According to one piece of research, the average temperature in Europe has increased far more than it has everywhere else in the globe. But it also emphasizes some good features of the situation.
According to the climate report that was released on Wednesday by the World Meteorological Organization (WMO) and the EU's Climate Change Service, temperatures in Europe rose between 1991 and 2021 at an average rate of 0.5 degrees Celsius per decade. This is more than twice the rate at which temperatures have risen around the world as a whole over the past 30 years. As a result, we can expect this pattern to continue.
According to a paper that was issued in the lead-up to the United Nations Climate Change Conference that will begin in Egypt on Sunday, the Alpine glaciers lost around 30 meters of their ice thickness between the years 1997 and 2021 as a result of warming. Additionally, the ice sheet that covers Greenland is melting at a fast rate, which speeds up the increase in sea level. At the highest point of the ice sheet, rainfall rather than snow was seen and recorded for the first time in the previous year.

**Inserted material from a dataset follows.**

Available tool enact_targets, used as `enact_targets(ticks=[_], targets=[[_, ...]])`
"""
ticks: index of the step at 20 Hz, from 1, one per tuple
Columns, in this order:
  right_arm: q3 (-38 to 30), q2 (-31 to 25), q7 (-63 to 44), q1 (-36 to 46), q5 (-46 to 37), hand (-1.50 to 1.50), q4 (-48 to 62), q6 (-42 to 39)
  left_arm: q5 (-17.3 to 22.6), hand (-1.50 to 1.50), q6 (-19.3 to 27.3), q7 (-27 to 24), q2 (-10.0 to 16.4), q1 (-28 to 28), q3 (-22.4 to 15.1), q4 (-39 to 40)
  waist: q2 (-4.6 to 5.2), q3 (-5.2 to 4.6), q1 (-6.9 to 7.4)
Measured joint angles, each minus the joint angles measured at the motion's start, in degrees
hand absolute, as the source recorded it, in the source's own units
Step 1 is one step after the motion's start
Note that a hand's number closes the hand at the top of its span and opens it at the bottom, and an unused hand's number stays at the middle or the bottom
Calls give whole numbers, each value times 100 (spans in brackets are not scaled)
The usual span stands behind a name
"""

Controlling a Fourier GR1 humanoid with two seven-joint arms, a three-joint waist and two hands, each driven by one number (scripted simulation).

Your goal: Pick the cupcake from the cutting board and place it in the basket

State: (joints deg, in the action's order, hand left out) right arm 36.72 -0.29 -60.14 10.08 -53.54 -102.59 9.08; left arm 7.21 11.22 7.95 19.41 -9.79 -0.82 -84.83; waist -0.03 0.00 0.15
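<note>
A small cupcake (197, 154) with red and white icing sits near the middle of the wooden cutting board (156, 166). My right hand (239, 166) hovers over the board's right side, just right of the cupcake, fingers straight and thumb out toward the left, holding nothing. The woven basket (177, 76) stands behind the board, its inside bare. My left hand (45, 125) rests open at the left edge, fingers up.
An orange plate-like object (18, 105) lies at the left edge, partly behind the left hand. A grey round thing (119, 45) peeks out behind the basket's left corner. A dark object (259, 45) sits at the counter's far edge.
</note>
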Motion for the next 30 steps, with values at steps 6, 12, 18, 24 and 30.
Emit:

According to the head of the World Meteorological Organization (WMO), Petteri Taalas, the current situation in Europe demonstrates that "even well-armed civilizations are not secure from the consequences of catastrophic weather occurrences." He was referring to the severe heat and forest fires that occurred in Europe both this summer and last summer, as well as the disastrous storms and floods that occurred in the previous year.
In the same breath, the study draws attention to a number of good features. The European Union as a whole managed to reduce its emissions of greenhouse gases by about a third between the years 1990 and 2020, and the transnational collaboration that was used to adapt to climate change was a model for the rest of the world.
Carlo Buontempo, the director of Copernicus' European Center for Medium-Range Weather Forecasts, was quoted as saying, "European society is exposed to the fluctuation and change in climate" (ECMWF).
However, Europe is also at the forefront of worldwide efforts to both combat the effects of climate change and find creative responses to the challenges posed by the changing environment. -Carlo Buontempo, ECMWF .
The World Meteorological Organization separates the globe into six distinct areas. There are fifty nations that make up Europe, and it also encompasses fifty percent of the Arctic.